Worldwide Internet Outage: How it Could Happen and What it Could Mean
Imagine a full 24 hours without internet. No way to see a photo of what your friends ate for lunch, and certainly no way to Google why the internet doesn’t work. Facetiously speaking, it would be a disaster. Factually speaking, though, it would be an even bigger disaster.
Whether your biggest internet-free worries are related to Instagram or the state of global financial markets, the idea of a worldwide internet outage probably seems like something out of a dystopian movie. According to at least one security firm, however, not only is a 24-hour worldwide internet outage coming, but it’s bearing down on us in 2017. The culprit? A DDoS attack.
The dire claim
Technology security vendor LogRhythm is the firm behind the internet outage prediction. LogRhythm’s Chief Information Officer James Carder has gone on record saying the entire internet will shut down for 24 hours in 2017, and he points at the major cyberattacks of 2016 as harbingers of the catastrophe that’s coming.
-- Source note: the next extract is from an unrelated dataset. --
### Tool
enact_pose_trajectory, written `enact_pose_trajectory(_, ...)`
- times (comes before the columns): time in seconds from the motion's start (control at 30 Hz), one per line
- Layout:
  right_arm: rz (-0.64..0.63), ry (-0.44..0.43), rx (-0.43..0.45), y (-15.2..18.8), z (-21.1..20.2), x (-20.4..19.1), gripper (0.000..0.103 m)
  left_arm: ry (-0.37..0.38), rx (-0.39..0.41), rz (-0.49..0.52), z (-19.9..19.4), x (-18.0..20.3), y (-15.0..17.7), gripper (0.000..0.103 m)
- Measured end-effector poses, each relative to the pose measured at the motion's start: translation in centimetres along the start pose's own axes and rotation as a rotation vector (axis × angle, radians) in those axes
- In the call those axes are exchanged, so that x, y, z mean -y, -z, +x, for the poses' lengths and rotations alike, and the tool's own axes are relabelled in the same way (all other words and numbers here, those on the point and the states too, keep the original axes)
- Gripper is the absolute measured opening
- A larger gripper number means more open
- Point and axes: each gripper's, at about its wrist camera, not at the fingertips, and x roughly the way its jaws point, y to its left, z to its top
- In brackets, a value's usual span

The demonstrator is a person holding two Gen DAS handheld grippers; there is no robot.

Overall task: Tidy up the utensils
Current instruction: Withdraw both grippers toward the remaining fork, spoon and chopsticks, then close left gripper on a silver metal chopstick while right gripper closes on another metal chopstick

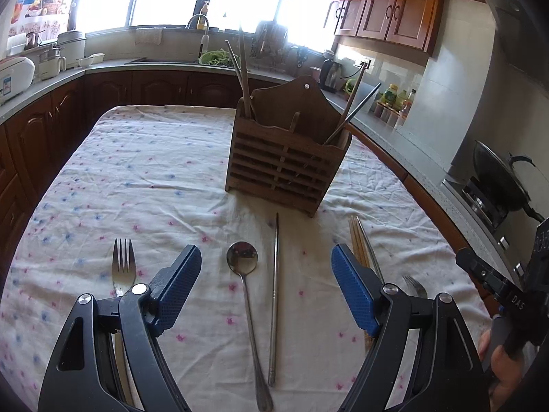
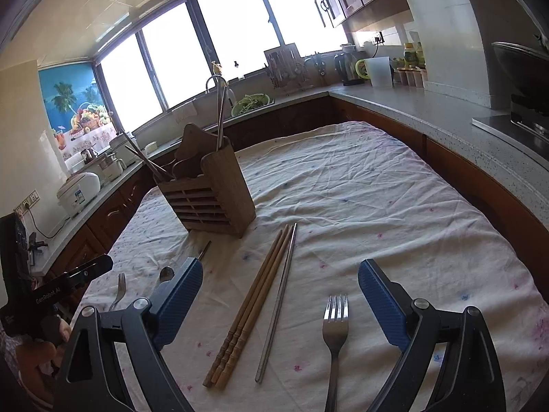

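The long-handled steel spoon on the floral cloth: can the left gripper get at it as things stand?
Probably yes. The long-handled steel spoon lies flat between the open jaws of the left gripper, with nothing on top. A single steel chopstick lies close alongside, apart from it, and might get pinched too.

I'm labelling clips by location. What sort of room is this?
A home kitchen, most likely: a sink with faucet under the windows, wooden wall cabinets, and a wok on a gas stove beside the cloth-covered table.
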Motion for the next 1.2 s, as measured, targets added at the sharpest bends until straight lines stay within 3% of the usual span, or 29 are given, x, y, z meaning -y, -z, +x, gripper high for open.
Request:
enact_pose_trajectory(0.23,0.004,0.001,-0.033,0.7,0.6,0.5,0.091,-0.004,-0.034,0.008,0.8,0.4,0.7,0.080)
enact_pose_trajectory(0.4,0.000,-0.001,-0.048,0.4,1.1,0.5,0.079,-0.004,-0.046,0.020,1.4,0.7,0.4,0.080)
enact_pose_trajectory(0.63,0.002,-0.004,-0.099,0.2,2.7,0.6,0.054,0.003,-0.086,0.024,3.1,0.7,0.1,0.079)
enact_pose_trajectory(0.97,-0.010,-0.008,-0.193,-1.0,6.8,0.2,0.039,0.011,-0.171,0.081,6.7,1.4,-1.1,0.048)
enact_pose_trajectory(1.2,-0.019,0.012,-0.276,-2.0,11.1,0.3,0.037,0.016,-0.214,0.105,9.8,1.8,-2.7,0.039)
Specifically, Carder mentioned the massive distributed denial of service attack against the Dyn DNS server that smacked such major sites as Twitter, Netflix, PayPal and Spotify offline for hours, as well as the attack on security blogger Brian Krebs. He summed up his thoughts by saying that if an attacker can take down such huge sites and such a significant portion of the US internet for hours, a 24-hour outage seems easy to accomplish.
Distributed denial of service or DDoS attacks use the immense resources of a botnet, which is a network of hijacked internet-connected devices, to overwhelm the resources or eat up the bandwidth of a target website or other internet resource. The end result of a successful DDoS attack is a website or resource that is either offline or so slow it’s unusable, denying services to its users, causing anger and a loss of loyalty amongst those users. DDoS attacks can also cause hardware and software damage, or be used as a distraction for a data breach.
Distributed denial of service attacks have been in the news steadily for the last few years, but many website owners didn’t need the recent media attention to know just what DDoS attacks can do. The already-common DDoS attacks have exploded in popularity with the advent of botnet for hire services that allow anyone, even those with minimal IT knowledge, to direct an attack at the target of their choosing cheaply and easily, making targets of websites and business ranging from mom and pop shops to major enterprises.
The Mirai escalation
The Dyn and Brian Krebs attacks referenced by LogRhythm’s Carder were a major escalation from the standard DDoS attack. Both attacks originated from the Mirai botnet, which is made up of hundreds of thousands of Internet of Things devices. The attack on Krebs came first, thumping his website offline for days. At the time, the 620 Gbps attack was the biggest in the history of the internet, a record that held until the 1.2 Tbps attack on Dyn that grabbed the world’s attention by rendering some of the internet’s most beloved services unusable.
These attacks were bad enough when they were merely attacks, or a showcase of what the Mirai botnet can do in order to entice botnet for hire service users, but Carder views both as attacks as tests, likening them to missiles fired into the ocean.
An internet outage would affect the day to day life of billions of people, of course, but the consequences would extend far past inconveniences like being unable to access social media or email. Not only would global financial markets tank, causing immense chaos, but credit card transactions would become impossible, as would bank to bank transactions.
As the financial world descends into chaos, so too will many businesses as supply chains would be completely shut down. This could potentially impact everything from order fulfillment and shipping to food and other essential product supply.
In terms of healthcare, many hospitals have contingency plans in place for outages and also have internal databases from which much of their information is drawn, however being unable to garner information from outside of the hospital would assuredly hamper hospital services. Many home healthcare measures could also be in danger as plenty of monitoring devices now rely on the Internet of Things to transmit vital information or send out alerts for emergency help.
The average website or business owner can’t do anything to prevent a worldwide internet outage, unfortunately, as the target(s) of the attack will be DNS servers, data centers and other major internet infrastructure. It may be worthwhile for businesses to develop contingency plans to try and keep as close to business as usual while offline.
What is definitely worthwhile is investing in professional DDoS protection. It doesn’t have to be an internet-downing attack to cause utter devastation, especially for small to medium sized businesses that may not be able to withstand the user or customer base erosion that can be caused by hours or days of downtime. Even if the worldwide internet outage nightmare never comes to pass, businesses and website are awaking to their own outage nightmares every day, the kind that make the inability to use Snapchat or Ebay seem like a single drop of rain.